Thursday, July 5, 2007

Re: Disastrous Interview

While I am in general a big fan of more education, I am not sold on the
whole "first professional degree" bit that ASCE started and that has
morphed into Policy 465 (they have changed the "name" but the intent is
still the same). Part of my problem is that I have yet to see a good
reason as to why it is needed. One of the common reasons cited is that
the medical and legal professions require graduate education or more than
4 years of education. While technically true (i.e. it is technically true
that they must get a graduate degree and end up with more than 4 years of
education), I find this arguement to be a rather nice red herring. The
fact of the matter is that for both the medical and legal professions, the
undergraduate degree that they end up with has VERY little to do with
their end profession. Both pre-med and pre-law degrees are largely just
typical liberal arts degrees with a few pre-req courses. All of their
medical or legal content is taught in their graduate level courses. And
in the case of medical school, while it is technically a 4 year graduate
program, a significant portion of that time is actually on the job
training as a medical student. The point is that comparing the
engineering profession to the medical and legal professions is just not
accurate. If you really think that the medical and legal profession have
it right, then you should be advocating for a 4 year liberal arts
pre-engineering undergraduate degree followed by a 2 or 3 year engineering
graduate degree. Then we would be talking the same thing. The reality is
that other than medical and legal students being in school for more than 6
years, they actual amount of content that is directly relevant to their
final profession is not that much different to engineers.

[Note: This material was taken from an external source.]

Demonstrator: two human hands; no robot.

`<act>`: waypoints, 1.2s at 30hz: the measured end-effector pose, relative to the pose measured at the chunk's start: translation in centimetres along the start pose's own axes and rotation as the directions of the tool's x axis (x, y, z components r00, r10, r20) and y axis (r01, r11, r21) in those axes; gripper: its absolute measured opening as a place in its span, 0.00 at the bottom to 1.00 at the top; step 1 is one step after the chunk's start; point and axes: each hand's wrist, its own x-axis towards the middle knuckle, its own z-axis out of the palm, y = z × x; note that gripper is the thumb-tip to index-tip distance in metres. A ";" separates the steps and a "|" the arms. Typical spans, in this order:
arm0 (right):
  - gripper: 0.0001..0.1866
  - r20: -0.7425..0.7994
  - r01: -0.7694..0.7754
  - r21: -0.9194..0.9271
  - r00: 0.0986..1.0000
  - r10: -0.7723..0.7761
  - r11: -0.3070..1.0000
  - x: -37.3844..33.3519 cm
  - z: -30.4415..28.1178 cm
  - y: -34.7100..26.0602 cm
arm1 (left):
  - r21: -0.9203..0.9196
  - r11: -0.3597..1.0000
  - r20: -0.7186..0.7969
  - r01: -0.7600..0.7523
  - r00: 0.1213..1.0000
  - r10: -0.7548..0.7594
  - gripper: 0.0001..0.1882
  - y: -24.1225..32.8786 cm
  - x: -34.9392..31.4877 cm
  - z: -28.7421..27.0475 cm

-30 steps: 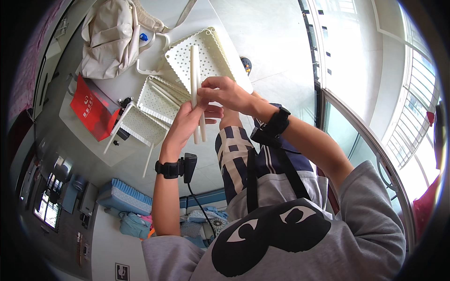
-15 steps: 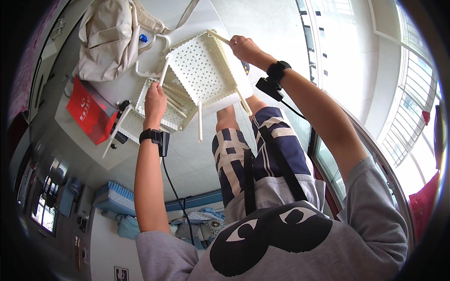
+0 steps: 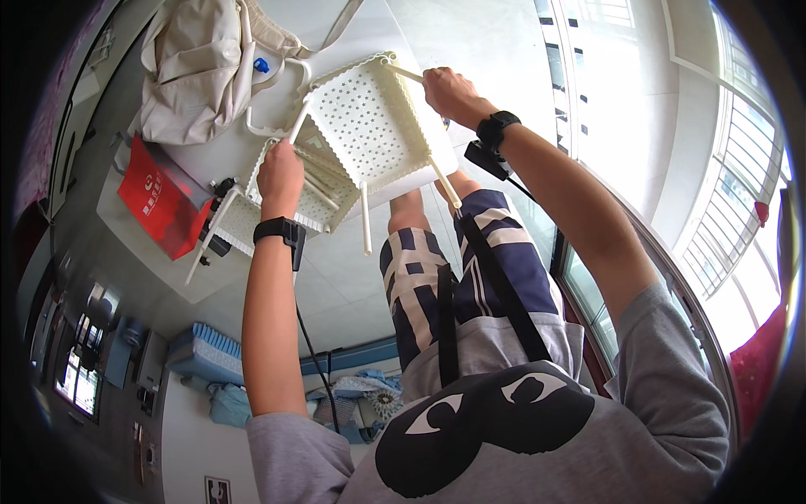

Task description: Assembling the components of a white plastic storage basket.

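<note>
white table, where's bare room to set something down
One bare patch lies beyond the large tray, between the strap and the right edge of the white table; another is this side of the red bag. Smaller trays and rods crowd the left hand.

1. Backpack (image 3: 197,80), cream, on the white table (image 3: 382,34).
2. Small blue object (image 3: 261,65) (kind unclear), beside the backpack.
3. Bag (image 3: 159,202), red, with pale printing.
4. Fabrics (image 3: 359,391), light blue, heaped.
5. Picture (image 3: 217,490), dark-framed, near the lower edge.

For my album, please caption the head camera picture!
Left hand and right hand each hold a cream rod at a corner of a perforated tray.
</note>
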 end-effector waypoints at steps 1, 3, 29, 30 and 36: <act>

From my perspective, the problem is that employers want a practicing
engineer who is 100% productive right out of school. And frankly, that is
not the job of the schools to produce. If it was, then why in the world
must an engineer get 4 years of experience (typically) before they can get
their license? It is because the engineering system is meant to be both a
formal education system and an apprentice type system. Since companies
want productive engineers, you see schools trying to get more specialized
in the undergraduate level. But, as you pointed out, this means that they
don't get as much in the basics as they should. So, we are back to people
wanting to require more than 4 years so that there is time to generalize
and specialize.

Let me say again that I am a big fan of more education. But, making a
blanket requirement of everyone must get a Master's degree (and let's face
it, that is what ASCE's policy is basically requiring even if they call it
the M+30 or whatever) is not necessarily the way to go. First of all, who
is to say that requiring someone to get a Master's degree will result in
them REALLY getting what they need. Who is to say that the Master's
degree programs will do what the industry wants...after all the undergrad
programs aren't right now. Why is it assumed that if the undergrad system
(assuming you consider the system to be failing) is failing that the
graduate degree system (at largely the same schools) would be that much
better? Second, not all people do well in formal classroom education.
Someone who is a poor student in school might excell in the work place in
their "apprenticeship" (assuming that they get a job where the company is
willing to spend time mentoring, apprenticing, educating, etc) and really
learn a lot and blossom as an engineer. Such a person could end up being
a much better engineer than some PhD student who has a crap load of formal
education. That is why, while a big fan of a much education as possible,
I believe that graduate education is something that should largely be a
personal decision.

Just my thoughts...

Regards,

Scott
Adrian, MI

On Thu, 5 Jul 2007, Jim Lutz wrote:

>
> There is way more to learn nowadays than there was when I was a student.
> I think it's crazy to presume we can turn out adequately educated
> engineers anymore with just four years of college, hoping that their
> employers will teach them the rest of what they need to know. The
> medical and legal professions don't, and with good reason.